● **BRIEF**
Your answer is the lines below, exactly, from the one that contains "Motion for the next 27" through the one that contains "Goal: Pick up", both included.

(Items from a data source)
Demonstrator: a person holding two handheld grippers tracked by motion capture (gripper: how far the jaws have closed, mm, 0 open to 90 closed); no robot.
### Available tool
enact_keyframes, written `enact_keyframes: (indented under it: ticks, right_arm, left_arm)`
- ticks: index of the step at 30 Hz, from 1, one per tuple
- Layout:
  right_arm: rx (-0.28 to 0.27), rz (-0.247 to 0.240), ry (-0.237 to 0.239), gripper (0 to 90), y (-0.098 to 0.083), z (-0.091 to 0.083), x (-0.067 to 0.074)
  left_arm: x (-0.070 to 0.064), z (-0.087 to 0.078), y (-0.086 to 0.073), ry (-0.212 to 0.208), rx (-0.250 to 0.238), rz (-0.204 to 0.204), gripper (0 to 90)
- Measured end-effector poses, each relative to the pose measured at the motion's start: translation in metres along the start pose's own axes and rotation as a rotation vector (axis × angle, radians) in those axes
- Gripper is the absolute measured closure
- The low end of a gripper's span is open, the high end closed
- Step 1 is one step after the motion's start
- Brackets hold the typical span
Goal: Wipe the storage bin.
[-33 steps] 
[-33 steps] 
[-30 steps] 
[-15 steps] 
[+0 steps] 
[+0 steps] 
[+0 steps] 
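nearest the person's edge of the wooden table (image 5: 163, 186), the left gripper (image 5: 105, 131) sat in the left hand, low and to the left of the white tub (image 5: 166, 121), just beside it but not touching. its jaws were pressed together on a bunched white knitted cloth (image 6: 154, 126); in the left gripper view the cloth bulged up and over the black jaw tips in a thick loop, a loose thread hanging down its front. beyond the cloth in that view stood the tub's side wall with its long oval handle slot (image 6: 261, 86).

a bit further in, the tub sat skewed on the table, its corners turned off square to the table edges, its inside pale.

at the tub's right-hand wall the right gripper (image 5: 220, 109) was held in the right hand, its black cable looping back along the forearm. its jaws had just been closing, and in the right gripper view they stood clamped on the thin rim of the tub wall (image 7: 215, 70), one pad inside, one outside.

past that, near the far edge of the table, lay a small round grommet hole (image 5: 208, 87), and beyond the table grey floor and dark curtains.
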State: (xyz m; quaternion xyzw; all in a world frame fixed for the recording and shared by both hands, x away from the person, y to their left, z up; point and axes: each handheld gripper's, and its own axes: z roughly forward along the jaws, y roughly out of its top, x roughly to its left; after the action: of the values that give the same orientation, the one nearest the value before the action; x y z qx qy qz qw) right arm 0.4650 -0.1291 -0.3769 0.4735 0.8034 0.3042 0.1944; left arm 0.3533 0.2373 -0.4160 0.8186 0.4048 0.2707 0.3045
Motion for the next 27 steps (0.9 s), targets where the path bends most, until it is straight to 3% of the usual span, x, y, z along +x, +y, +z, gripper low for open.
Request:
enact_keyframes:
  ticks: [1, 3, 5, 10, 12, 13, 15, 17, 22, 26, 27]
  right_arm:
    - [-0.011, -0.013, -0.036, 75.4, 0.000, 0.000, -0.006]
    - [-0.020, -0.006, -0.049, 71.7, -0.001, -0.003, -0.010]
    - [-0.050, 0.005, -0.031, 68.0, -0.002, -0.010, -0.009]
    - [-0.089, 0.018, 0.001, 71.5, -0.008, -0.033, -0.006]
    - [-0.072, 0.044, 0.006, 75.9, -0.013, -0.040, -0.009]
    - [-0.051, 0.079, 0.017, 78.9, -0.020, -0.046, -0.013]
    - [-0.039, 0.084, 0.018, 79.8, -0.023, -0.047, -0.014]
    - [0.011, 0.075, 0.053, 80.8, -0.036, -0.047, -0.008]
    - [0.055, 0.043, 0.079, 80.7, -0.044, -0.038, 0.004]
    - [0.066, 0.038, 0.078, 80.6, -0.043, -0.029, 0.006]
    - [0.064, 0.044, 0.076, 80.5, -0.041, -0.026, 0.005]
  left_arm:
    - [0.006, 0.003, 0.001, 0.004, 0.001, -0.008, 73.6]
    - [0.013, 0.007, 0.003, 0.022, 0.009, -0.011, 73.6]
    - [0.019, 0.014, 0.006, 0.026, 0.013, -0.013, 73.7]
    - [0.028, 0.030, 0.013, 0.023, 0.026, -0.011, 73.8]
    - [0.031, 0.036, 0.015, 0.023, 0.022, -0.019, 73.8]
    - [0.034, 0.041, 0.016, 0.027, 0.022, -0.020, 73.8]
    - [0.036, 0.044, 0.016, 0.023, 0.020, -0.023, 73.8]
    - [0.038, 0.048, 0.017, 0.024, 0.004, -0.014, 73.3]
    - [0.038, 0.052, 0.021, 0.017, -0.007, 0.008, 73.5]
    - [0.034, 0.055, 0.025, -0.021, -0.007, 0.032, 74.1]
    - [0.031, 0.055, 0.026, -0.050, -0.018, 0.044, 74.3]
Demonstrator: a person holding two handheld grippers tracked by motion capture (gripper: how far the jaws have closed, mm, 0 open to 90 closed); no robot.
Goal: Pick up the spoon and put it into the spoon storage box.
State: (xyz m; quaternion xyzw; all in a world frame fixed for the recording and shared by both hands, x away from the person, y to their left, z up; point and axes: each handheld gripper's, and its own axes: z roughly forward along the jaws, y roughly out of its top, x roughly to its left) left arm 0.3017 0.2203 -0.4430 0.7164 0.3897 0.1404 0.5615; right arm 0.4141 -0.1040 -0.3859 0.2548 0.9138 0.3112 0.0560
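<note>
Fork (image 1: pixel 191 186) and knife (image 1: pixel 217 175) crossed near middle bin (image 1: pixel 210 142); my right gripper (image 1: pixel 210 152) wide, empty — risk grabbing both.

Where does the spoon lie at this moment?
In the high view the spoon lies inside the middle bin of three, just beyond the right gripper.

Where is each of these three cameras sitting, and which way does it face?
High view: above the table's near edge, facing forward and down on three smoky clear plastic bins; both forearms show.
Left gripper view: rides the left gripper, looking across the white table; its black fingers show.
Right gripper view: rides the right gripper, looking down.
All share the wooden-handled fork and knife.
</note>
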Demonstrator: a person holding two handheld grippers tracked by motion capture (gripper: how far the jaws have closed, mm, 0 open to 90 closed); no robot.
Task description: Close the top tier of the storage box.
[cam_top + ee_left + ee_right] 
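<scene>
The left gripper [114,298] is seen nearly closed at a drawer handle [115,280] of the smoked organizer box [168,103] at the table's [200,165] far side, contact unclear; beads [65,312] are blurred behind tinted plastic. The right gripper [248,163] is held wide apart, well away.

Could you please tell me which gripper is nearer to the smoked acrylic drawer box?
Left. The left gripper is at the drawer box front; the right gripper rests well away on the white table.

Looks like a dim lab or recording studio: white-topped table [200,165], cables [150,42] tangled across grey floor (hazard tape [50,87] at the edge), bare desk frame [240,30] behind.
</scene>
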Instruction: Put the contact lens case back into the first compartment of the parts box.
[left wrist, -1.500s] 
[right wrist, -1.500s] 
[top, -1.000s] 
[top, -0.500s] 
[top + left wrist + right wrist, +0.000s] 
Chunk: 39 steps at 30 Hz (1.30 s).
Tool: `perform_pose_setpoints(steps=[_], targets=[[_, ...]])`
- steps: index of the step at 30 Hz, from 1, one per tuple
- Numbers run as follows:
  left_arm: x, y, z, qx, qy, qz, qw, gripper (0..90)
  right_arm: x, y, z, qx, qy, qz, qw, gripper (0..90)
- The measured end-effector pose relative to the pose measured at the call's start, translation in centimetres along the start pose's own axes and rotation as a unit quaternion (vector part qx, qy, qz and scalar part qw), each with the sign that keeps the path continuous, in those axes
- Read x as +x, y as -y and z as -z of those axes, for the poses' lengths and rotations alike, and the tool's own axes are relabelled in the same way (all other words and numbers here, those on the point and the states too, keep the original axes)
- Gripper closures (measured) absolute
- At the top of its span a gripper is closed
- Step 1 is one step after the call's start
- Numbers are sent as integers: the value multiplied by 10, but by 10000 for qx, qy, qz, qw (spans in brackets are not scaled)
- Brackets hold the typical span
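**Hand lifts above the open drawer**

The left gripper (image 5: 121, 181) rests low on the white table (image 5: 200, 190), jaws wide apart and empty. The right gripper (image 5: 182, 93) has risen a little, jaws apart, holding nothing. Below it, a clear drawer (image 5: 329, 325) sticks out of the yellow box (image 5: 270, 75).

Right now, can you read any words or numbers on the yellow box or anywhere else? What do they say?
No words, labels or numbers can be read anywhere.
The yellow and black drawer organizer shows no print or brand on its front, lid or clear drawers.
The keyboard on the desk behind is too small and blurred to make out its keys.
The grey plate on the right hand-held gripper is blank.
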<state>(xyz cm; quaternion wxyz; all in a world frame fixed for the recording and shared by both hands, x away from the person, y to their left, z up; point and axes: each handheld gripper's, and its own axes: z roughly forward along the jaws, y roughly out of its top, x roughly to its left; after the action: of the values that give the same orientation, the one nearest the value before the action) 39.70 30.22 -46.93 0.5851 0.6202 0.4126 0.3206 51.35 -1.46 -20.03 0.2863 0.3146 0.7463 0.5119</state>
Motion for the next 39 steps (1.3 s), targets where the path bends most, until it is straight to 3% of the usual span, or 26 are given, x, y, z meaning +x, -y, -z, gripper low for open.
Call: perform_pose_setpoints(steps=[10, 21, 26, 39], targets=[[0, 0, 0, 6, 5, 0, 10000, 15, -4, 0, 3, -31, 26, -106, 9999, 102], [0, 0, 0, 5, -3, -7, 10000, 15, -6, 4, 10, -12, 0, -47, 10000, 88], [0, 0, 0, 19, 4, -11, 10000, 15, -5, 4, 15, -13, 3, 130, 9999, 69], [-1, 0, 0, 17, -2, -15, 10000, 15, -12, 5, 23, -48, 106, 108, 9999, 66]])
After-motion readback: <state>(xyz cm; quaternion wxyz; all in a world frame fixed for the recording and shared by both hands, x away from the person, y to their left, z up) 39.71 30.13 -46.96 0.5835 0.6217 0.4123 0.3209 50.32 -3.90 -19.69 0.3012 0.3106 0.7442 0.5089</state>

● **ANSWER TO THE PROBLEM**
Motion for the next 27 steps (0.9 s), targets where the path bends most, until it is straight to 3% of the usual span, x, y, z along +x, +y, +z, gripper low for open.
Request:
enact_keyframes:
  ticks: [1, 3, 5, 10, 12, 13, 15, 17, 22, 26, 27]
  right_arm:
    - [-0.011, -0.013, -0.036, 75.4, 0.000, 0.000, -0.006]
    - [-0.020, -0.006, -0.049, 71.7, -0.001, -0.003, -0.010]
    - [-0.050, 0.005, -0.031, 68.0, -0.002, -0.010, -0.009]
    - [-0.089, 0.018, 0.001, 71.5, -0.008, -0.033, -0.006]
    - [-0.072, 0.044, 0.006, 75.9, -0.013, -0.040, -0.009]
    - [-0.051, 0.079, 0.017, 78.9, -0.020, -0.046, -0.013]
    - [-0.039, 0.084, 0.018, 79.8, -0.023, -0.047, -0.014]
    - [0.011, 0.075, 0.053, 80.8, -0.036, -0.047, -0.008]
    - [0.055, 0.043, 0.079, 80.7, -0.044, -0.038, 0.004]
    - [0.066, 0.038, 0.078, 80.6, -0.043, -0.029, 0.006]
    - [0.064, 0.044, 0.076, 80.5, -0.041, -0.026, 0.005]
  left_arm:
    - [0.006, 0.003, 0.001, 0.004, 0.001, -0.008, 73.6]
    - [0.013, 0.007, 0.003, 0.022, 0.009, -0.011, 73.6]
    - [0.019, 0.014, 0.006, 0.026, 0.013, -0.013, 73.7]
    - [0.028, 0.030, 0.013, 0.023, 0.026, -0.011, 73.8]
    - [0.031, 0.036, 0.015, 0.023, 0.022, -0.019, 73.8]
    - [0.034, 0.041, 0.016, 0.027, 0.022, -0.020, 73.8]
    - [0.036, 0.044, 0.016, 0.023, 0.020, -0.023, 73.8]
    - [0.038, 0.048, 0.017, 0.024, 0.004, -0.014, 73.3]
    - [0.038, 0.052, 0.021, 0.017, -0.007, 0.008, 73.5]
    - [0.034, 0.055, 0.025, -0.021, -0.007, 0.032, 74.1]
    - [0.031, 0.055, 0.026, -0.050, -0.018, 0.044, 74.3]
Demonstrator: a person holding two handheld grippers tracked by motion capture (gripper: how far the jaws have closed, mm, 0 open to 90 closed); no robot.
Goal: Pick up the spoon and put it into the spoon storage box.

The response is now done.